Thanks for the info i wont go near the edge dont like hieghts will bring back pics


----------



## forterotwins (Feb 25, 2008)

HarleyBiker said:


> Hi forterotwins!
> 
> I have done it in a 7.5 metre, with care no probs. Coaches do it all day long as far as I recall! Well worth the trip.
> 
> ...


Thanks i think i will do it anti-clockwise i am faint hearted dont even like bridges :roll:


----------



## barryd (May 9, 2008)

We were there a few weeks ago and I think it was one of the most awsome places we have visited.

The circular route on the north side is passible with care but we used the bike. There is a full accont on our blog www.hankthetank.co.uk in blog, summer 2011 way down.

St croix de verdon is brilliant and if your lucky like we were and get one of the side on lake view spots all the better. We stayed a week there. At the other side of the gorges the aire at trigance is lovely, again in the blog.

Moustiers sainte Marie neArby is lovely and there is an aire there and bauduen and auiguins on the other side of the lake are worth a visit.

Our van is 7.5m and we had no problems but tended to use the bike most of the time.

We have done the tarn gorges and l'ardeche gorges on this trip and the verdon gorges beat them by a country mile.

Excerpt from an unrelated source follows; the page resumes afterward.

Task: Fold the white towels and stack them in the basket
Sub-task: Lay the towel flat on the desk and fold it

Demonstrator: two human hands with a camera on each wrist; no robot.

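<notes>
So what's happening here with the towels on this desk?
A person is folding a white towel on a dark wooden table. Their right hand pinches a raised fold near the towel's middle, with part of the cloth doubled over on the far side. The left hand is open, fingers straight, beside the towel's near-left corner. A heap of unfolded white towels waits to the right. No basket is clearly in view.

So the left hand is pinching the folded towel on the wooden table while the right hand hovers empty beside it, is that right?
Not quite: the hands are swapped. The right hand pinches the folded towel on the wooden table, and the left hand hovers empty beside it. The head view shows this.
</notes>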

Watch out for the vulchers and don't attempt to row the flipping lake in a rubber dinghy if it's thirty degrees


----------



## jeffro (Jan 13, 2009)

Hi leaving on sat morning for gorges of verdun went there last year had a great time look out for us on our monkey bike .Have a great time jeff


----------



## the-teuchters (Oct 5, 2010)

We spent a week in Haute Provence in '06 and the verdon gorge is not to be missed.

I suffer from vertigo and my other half is a 'retired with aching joints' mountaineer ...I say to him will I be ok looking down...yeah you'll be fine.....lier!! 1500 ft one drop, couldn't look, he took photos but they don't do it justice. Colour of the water is amazing.

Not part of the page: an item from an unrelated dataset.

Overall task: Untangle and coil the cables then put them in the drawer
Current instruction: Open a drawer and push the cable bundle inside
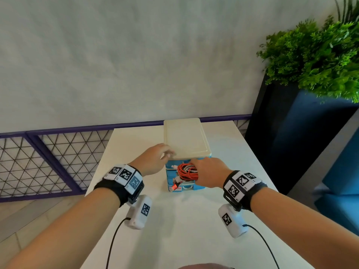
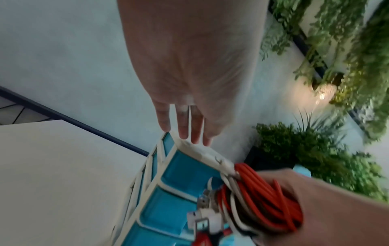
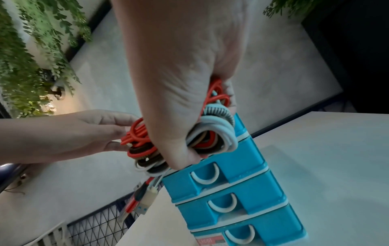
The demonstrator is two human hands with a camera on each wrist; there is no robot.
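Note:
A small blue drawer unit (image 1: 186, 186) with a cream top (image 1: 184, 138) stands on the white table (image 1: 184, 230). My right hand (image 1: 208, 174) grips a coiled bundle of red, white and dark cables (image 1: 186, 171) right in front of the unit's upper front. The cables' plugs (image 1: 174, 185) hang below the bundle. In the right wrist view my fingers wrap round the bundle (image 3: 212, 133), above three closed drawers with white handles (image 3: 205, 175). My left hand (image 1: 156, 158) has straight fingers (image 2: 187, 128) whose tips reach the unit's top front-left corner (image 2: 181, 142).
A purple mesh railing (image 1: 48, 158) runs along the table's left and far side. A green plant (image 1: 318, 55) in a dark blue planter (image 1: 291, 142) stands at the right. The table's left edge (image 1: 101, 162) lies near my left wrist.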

Whole Var region where we stayed is beautiful....must go back one day.....so many places so little time!!!

We also took a day out to look at the ochre mines in Roussillon which was well worth it. Roussillon is one of the Beau Villages. 

We weren't in the camper on this trip so can't remember re parking but there's loads of camping places.

Have fun


----------



## JohnWebb (May 1, 2005)

We did it in a 7m van. We were very lucky in not meeting two coaches going the other way at the nastiest point, very narrow with nasty rock walls one side and a drop the other. Done it now! We chose to go fairly early in the day.


----------



## forterotwins (Feb 25, 2008)

barryd said:


> We were there a few weeks ago and I think it was one of the most awsome places we have visited.
> 
> The circular route on the north side is passible with care but we used the bike. There is a full accont on our blog www.hankthetank.co.uk in blog, summer 2011 way down.
> 
> ...


Thank you for information checked out hanks blog loved the pic and the bye line we will be going to see it ourselves thanks


----------



## barryd (May 9, 2008)

It's probably much quieter now but the tip to go early is a good one. There are lots of pull in view points for stopping and taking pics. When we did it on the bike it was fine but you might have struggled in a van but this was end of July.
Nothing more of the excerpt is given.